El entrenamiento fue intenso. Ithrael no solo enseñó a Eryndor a canalizar la magia, sino también a comprender sus límites. Los días se llenaban de ejercicios imposibles, como mover rocas con la mente o encender velas con un susurro. Por las noches, Ithrael le hablaba de las antiguas eras, cuando los magos gobernaban reinos y los hombres temían su poder.
—La magia siempre cobra un precio —le explicó un día Ithrael—. Cuanto más poderosa sea, más alto será el costo.
Eryndor comenzó a notar los cambios. Podía sentir la energía a su alrededor, como un flujo constante que lo conectaba con el mundo. Pero también había un peso en cada hechizo, una carga invisible que parecía desgastar su alma. El aprendizaje de Eryndor no estuvo exento de desafíos, y el más grande llegó inesperadamente una noche de luna llena.
Los soldados del pueblo, liderados por el capitán Darvon, habían oído rumores sobre “magia oscura” en las montañas. Pensaban que Eryndor había sido corrompido y querían llevarlo de vuelta para ser juzgado.
Cuando llegaron a la cueva, Ithrael los enfrentó con calma.
—No tienen poder aquí —dijo con voz firme.
Eryndor, escondido detrás de su maestro, sintió un nudo en el estómago. Sabía que los soldados solo hacían lo que creían correcto, pero también sabía que no podía regresar.
—¿Qué hacemos? —preguntó en un susurro.
—A veces, proteger lo que amas significa enfrentarlo —respondió Ithrael.
Eryndor usó un hechizo para crear una barrera que impidió a los soldados entrar, pero al hacerlo sintió que algo dentro de él se rompía. Sabía que ya no podía regresar a Brindlemark. Con los años, Eryndor reflexionaba sobre todo lo que había perdido y ganado en su viaje. Ithrael murió en un invierno particularmente duro, dejando a Eryndor con un vacío que solo podía llenar cumpliendo su propósito. Se convirtió en un mago errante, ayudando a los necesitados y enfrentando peligros que otros no podían imaginar. Sus hazañas se convirtieron en leyendas. Se hablaba de él como un hombre que había abandonado todo por un poder que utilizaba para el bien.
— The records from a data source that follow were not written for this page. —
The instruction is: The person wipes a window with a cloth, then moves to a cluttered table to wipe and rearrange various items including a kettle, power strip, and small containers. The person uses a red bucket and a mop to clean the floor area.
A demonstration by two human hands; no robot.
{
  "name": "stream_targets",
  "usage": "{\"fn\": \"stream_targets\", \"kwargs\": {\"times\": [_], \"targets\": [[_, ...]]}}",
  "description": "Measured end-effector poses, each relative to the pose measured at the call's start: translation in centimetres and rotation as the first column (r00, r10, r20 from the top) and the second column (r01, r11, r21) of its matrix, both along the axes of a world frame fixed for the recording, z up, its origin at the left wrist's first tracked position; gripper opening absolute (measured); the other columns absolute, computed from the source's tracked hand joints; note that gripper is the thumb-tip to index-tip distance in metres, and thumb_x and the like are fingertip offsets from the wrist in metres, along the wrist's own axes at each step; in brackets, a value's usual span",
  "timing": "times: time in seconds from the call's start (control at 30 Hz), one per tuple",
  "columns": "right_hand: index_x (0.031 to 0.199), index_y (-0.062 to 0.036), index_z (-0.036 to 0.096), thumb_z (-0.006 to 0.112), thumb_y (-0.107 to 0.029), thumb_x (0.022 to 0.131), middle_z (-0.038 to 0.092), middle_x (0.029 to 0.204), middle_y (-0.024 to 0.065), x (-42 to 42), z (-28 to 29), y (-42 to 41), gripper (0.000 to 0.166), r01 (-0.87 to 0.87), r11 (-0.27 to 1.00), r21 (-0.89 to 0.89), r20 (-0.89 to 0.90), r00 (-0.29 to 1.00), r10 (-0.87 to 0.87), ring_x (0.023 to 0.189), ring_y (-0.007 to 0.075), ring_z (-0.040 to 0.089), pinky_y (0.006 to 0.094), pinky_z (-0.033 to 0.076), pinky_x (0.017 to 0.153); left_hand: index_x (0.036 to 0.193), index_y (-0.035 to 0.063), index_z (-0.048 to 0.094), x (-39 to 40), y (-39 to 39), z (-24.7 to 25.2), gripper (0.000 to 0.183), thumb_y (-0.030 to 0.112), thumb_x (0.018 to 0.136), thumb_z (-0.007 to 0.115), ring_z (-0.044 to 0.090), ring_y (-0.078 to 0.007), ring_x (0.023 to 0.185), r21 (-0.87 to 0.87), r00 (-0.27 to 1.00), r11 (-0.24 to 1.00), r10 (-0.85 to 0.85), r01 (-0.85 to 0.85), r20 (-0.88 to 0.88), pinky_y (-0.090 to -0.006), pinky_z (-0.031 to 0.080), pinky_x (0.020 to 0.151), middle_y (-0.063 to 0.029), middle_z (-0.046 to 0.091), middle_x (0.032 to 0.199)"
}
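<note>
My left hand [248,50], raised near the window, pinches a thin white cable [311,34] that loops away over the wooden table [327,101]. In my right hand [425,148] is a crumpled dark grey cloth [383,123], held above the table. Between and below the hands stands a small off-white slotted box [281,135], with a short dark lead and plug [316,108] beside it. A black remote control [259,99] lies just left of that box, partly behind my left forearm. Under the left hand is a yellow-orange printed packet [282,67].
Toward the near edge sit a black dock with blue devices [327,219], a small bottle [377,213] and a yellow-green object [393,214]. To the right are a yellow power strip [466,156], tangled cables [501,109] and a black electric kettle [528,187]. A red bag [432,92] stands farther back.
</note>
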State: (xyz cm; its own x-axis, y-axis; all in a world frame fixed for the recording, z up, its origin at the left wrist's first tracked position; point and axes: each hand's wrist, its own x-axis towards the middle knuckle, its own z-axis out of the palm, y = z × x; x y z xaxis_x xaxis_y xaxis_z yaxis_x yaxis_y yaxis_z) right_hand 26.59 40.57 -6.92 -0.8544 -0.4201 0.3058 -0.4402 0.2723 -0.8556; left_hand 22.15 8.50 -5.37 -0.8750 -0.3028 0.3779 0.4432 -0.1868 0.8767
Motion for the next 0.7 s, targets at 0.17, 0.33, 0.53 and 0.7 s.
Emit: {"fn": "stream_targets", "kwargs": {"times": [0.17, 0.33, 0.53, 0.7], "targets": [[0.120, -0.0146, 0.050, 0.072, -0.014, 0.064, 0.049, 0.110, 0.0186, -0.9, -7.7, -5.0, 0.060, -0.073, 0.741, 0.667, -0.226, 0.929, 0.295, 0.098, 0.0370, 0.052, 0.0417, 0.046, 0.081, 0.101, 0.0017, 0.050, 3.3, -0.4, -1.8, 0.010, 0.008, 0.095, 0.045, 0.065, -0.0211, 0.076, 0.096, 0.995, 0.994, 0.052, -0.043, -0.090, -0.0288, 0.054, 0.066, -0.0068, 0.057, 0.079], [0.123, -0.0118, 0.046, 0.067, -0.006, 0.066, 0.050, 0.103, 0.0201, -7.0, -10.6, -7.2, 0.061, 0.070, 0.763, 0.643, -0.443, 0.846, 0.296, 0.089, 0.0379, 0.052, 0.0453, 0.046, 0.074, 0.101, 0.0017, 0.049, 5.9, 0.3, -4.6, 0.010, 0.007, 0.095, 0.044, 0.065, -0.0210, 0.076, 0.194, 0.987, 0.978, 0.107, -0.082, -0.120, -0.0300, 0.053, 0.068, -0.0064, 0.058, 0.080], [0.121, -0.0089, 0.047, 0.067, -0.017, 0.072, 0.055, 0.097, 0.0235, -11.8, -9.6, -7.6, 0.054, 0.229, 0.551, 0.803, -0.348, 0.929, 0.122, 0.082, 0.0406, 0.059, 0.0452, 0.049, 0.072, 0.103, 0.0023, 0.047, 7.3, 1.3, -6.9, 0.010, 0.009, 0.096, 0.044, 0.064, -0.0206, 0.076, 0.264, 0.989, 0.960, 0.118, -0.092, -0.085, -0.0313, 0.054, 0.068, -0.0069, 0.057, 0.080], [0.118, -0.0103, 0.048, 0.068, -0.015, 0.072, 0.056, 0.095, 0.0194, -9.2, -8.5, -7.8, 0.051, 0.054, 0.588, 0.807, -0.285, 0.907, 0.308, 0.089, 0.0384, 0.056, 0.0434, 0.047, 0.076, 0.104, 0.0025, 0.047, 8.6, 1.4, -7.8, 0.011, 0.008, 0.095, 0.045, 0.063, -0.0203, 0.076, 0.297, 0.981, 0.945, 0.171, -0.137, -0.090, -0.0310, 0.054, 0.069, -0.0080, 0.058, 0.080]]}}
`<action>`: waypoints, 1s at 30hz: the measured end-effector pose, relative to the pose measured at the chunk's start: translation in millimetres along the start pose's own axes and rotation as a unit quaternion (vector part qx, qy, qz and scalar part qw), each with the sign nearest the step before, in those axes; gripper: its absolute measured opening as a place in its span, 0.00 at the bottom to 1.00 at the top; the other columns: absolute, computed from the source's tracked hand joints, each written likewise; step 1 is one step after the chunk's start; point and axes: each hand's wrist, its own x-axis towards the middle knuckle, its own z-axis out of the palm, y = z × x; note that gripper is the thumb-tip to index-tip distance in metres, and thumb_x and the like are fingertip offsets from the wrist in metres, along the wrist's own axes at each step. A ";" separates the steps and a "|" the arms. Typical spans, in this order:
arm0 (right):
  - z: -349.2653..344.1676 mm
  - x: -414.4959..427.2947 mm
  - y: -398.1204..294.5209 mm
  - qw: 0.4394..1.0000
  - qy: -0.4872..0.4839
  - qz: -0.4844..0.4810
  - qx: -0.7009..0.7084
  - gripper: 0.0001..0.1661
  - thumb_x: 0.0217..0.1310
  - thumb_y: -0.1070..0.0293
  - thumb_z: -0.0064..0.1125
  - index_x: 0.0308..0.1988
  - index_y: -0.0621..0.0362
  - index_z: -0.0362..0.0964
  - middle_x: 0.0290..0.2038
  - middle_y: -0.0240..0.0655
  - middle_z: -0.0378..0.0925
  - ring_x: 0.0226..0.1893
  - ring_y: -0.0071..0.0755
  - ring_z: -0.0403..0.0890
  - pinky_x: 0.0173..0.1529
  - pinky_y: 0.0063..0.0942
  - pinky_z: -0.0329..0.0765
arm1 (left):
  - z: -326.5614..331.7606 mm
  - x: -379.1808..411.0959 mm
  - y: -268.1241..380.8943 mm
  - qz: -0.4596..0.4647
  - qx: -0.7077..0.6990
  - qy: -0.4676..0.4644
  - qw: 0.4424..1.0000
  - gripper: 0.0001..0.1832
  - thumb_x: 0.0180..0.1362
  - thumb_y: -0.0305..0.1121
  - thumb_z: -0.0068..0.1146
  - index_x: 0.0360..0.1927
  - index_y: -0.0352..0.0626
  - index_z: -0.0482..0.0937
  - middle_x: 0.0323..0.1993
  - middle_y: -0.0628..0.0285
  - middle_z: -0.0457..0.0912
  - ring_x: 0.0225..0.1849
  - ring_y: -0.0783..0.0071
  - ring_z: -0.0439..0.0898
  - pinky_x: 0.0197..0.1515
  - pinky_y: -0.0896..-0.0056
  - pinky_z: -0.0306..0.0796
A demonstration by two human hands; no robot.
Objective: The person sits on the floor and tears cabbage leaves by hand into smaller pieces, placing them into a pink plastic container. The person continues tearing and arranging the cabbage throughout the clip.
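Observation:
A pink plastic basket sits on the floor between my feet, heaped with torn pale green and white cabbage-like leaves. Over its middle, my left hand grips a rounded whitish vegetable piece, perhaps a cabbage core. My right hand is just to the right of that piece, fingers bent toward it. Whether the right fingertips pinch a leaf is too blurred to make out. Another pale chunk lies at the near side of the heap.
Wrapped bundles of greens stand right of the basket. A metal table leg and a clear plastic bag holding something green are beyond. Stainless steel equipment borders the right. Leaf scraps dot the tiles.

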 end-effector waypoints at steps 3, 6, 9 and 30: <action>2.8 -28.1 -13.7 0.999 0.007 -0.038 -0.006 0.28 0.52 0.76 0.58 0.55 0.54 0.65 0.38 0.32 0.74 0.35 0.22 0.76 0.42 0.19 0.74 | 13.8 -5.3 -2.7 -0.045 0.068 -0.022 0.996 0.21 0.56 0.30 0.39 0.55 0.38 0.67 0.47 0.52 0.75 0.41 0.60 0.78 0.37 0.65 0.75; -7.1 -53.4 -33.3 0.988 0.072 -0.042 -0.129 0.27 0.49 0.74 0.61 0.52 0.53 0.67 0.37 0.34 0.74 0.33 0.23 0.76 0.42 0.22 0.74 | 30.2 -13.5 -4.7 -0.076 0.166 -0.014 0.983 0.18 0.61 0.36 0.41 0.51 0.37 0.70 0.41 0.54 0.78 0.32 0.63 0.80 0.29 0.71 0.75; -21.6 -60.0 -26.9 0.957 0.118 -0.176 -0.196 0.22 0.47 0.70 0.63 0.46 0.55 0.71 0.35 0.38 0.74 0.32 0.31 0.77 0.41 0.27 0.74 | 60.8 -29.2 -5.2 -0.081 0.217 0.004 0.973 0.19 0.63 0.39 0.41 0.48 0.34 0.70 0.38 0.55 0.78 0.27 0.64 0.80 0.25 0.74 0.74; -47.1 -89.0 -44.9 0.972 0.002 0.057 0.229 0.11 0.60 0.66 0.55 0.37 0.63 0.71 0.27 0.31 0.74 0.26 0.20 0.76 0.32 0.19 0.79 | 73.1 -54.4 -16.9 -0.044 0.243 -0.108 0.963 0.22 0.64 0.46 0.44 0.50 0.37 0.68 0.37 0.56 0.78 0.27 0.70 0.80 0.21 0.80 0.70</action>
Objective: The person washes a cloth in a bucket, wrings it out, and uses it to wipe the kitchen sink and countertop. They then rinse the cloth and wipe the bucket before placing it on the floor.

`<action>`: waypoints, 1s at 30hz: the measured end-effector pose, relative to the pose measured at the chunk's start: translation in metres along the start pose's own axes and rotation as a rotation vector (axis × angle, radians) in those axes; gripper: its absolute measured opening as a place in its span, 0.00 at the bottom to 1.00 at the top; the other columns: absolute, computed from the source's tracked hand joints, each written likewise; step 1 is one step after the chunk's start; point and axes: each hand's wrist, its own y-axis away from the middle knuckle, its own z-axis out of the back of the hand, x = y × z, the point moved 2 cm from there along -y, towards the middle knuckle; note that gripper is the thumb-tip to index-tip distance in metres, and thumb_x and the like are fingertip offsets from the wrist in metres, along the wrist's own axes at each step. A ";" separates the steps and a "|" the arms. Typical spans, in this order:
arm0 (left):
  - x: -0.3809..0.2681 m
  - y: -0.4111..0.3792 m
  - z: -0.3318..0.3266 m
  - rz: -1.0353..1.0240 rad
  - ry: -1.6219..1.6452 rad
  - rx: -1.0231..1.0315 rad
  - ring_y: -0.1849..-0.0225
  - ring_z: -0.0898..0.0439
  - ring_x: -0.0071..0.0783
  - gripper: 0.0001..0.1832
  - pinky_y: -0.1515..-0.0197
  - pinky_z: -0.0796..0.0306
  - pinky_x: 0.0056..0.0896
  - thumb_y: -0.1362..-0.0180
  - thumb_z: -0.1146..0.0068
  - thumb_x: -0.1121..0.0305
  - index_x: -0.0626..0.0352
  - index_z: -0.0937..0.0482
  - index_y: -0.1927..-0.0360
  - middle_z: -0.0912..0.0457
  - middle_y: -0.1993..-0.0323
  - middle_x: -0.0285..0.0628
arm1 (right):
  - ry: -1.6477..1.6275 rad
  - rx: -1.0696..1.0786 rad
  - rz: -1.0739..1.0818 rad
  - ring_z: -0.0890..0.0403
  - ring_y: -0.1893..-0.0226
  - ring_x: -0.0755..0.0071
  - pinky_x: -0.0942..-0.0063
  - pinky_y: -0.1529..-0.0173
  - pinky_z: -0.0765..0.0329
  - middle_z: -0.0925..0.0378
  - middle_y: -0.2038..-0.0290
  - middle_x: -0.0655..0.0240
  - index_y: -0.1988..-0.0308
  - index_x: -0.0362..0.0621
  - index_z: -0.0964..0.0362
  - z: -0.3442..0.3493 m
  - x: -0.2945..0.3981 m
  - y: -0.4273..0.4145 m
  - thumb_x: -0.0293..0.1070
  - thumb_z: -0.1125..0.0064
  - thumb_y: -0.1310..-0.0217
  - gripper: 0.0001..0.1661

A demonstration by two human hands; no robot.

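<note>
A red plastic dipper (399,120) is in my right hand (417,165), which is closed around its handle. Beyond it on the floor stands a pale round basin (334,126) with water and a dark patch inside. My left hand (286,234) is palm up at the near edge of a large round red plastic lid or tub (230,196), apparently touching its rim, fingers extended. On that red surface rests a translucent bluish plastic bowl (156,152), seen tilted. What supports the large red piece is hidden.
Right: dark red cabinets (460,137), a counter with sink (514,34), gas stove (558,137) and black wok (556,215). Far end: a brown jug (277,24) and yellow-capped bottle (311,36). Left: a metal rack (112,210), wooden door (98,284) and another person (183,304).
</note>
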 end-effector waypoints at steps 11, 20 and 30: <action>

Una noche, Eryndor regresó a la cueva donde todo había comenzado. Encendió una vela frente al espejo extraño y se miró una vez más. Esta vez, no vio sombras ni dudas, solo un hombre que había encontrado su propósito. Y mientras la vela ardía, Eryndor sonrió. Había comenzado como un chico que buscaba algo más, y ahora era una leyenda viviente.